Sonar Cube Cloud
We are getting comments on our Pull request scans. We run Azure Pipelines. The rule reacts to module references in our terraform code.
Hello Stine,
Thank you for your question!
Just from the screenshot it is really hard for me to understand where exactly an issue for S8135 is raised.
Can you maybe share another screenshot from SonarQube Cloud (e.g. when you click on the “See it in SonarQube Cloud” button from the screenshot)?
Is there actually a JWT in the code (or is there anything containing “eyJ” nearby)?
Thanks!
Daniel
Hi! Certainly! There is no actual JWT in the code. However when we look at it in Sonar Cube Cloud it has “inserted” it there somehow. Maybe something about the way it interprets the path to the module in Azure DevOps?
It is also something to note that this is triggering on old unchanged code. So this beta rule seems to not be refined enough. This is pure Terraform code (json), and the module references point to a URL in Azure DevOps where our modules are, so different repositories…
Thank you for your quick reply!
To me it seems that at scan time, the file was changed to include this token, maybe as part of the CI/CD that also triggers the scan?

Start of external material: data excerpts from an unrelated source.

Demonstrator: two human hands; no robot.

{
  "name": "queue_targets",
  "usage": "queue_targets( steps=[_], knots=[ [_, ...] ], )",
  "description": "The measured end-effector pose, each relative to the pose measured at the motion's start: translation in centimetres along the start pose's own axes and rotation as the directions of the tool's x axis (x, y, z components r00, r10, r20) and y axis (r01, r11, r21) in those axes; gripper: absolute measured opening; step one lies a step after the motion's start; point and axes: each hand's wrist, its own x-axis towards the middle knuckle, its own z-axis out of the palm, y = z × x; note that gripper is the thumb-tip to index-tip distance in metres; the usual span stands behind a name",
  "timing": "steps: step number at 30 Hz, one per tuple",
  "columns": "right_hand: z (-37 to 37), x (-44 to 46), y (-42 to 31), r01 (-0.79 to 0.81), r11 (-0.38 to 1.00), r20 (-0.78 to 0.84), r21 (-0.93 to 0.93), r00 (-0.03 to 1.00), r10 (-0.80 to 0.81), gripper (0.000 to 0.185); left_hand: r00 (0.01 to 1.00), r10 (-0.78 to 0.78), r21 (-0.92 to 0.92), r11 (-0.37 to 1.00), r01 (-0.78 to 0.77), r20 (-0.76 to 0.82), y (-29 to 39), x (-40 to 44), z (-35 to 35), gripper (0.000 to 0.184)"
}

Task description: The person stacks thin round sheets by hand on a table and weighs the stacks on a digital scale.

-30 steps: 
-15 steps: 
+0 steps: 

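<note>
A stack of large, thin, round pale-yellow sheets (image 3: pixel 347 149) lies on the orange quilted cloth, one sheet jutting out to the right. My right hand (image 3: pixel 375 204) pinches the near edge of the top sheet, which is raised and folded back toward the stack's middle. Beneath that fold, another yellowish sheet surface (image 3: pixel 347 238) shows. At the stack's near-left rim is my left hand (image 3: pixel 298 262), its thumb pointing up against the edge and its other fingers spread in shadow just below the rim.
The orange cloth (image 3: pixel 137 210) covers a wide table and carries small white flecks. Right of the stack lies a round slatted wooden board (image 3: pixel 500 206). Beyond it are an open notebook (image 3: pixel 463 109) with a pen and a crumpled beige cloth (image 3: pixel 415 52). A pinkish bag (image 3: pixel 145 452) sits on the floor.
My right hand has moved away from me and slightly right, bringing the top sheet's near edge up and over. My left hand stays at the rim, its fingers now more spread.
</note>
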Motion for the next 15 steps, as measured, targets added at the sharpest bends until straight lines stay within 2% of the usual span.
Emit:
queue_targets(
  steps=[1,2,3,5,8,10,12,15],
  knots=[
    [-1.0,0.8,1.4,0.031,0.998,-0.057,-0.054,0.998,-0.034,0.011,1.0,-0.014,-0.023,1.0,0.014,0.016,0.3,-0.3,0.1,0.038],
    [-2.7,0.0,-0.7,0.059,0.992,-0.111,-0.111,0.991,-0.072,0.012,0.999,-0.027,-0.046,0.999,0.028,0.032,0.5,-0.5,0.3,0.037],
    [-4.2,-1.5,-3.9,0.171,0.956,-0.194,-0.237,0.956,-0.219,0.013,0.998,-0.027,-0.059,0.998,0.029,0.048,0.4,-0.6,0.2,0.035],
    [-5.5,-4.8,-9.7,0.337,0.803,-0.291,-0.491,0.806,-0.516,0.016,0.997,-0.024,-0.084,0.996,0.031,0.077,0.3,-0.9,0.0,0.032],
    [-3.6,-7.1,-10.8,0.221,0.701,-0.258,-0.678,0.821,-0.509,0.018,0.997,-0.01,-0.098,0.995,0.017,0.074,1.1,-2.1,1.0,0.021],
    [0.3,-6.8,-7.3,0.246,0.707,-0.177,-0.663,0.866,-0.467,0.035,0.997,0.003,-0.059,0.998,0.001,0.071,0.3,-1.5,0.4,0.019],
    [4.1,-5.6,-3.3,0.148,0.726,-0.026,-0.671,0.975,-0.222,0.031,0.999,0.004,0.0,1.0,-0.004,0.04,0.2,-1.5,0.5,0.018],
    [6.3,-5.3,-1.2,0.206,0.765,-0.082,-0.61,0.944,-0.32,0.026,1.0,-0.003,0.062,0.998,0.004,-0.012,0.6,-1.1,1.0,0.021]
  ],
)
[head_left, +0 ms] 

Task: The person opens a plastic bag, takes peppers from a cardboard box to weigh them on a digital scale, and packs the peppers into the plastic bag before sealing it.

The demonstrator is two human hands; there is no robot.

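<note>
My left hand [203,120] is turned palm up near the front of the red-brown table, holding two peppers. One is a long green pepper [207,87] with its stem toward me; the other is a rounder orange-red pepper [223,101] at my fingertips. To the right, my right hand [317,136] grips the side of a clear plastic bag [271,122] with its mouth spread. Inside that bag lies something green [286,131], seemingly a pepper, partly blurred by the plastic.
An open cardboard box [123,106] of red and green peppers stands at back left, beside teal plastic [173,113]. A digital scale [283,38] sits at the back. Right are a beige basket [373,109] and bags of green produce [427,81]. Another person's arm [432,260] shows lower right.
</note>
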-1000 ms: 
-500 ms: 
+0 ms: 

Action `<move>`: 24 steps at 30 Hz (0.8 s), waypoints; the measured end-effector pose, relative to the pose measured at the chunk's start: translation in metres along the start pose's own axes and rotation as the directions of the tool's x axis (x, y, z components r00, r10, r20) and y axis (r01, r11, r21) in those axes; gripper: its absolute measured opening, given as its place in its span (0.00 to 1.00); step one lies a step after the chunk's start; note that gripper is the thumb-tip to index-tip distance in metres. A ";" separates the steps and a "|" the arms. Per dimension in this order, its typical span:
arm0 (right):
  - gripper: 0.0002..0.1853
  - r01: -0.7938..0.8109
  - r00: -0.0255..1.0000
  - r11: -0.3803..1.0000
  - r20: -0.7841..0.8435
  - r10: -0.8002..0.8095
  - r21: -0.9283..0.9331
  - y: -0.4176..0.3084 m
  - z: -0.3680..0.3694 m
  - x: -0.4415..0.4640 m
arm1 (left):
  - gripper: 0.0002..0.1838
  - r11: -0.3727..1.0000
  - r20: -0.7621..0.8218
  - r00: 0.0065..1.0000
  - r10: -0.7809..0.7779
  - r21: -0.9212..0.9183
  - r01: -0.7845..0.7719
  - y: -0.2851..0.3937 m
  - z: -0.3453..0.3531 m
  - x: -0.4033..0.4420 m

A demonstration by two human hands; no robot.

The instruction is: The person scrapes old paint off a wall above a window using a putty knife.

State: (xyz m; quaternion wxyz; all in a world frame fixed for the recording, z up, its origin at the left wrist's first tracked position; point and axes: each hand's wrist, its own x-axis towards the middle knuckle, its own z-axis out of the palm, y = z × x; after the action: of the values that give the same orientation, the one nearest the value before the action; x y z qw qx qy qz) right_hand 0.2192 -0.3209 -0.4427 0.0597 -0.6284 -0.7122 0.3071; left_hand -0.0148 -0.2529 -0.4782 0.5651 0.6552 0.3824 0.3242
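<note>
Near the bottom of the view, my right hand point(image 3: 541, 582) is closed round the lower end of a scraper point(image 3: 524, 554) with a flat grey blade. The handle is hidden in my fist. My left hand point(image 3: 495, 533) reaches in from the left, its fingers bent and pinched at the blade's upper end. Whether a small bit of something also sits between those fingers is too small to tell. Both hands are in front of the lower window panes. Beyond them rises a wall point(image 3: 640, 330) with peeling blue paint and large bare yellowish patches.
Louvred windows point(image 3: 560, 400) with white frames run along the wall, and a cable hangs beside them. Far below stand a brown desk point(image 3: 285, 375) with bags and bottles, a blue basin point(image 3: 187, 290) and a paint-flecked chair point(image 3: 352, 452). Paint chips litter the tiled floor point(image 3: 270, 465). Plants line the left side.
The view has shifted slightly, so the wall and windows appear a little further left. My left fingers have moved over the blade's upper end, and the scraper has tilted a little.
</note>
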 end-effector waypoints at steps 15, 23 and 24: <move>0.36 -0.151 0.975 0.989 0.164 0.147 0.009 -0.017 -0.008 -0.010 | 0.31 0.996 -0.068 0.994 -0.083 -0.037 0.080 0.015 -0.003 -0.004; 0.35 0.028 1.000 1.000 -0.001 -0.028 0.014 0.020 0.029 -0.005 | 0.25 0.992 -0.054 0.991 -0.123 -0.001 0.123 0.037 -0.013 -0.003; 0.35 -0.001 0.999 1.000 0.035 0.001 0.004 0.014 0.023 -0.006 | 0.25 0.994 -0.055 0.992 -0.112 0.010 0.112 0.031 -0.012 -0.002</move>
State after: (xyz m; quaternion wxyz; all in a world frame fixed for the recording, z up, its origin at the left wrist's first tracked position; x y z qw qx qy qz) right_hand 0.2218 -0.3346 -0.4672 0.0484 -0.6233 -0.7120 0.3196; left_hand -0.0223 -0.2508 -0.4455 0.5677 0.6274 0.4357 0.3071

Do you know if there are any build steps or transformation run on the code before scanning it?
I am very certain that it is not SonarQube Cloud that is injecting this token.
Please also review the token from the screenshot because it was not redacted from the (if it is a long-lived token I suggest to revoke it).
Best,
Daniel
I see what is happening. The pipeline will insert the tokens before deploying the code. It seems the Sonar Scan happens after this step, and therefore it will react to it. Is there a recommended way around this?
That makes sense!
I would suggest to do the scan as an earlier step in the pipeline, before any deployment credentials are inserted in the code to test the same code that is also checked in the version control systems.
I am not sure how exactly that would look like in your pipeline.
I’d also like to inform you that we had already created a ticket to automatically identify files that were changed and potentially not raise any secret rules on them.
We will take this community post into consideration when working on it.